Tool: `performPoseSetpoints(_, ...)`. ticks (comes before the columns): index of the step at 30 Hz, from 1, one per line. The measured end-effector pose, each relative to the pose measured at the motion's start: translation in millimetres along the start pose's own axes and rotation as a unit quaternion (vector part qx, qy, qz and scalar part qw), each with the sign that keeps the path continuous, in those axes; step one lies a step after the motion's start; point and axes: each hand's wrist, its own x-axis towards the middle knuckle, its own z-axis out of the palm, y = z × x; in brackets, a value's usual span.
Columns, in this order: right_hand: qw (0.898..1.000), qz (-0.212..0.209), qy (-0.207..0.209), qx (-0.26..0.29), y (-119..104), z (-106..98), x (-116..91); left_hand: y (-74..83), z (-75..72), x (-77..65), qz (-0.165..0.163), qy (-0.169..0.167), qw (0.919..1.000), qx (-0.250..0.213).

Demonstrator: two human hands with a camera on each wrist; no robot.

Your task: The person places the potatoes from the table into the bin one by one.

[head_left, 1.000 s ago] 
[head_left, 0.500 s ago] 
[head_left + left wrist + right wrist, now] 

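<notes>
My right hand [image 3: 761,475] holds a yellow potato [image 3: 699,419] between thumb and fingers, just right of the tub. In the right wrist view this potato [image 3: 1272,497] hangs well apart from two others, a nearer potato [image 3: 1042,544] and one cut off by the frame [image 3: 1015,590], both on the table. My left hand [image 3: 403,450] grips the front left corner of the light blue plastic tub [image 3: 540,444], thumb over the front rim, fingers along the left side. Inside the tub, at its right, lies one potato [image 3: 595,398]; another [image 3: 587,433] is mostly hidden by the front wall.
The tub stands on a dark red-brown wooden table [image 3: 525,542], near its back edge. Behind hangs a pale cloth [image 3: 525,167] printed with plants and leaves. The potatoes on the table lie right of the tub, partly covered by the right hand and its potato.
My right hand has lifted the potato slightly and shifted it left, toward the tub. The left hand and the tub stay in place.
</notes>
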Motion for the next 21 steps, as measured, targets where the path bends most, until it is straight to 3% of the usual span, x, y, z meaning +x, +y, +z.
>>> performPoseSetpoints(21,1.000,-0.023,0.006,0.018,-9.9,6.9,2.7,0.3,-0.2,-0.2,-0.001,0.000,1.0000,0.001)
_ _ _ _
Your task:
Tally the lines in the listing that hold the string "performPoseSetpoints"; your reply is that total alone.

Exercise answer:
2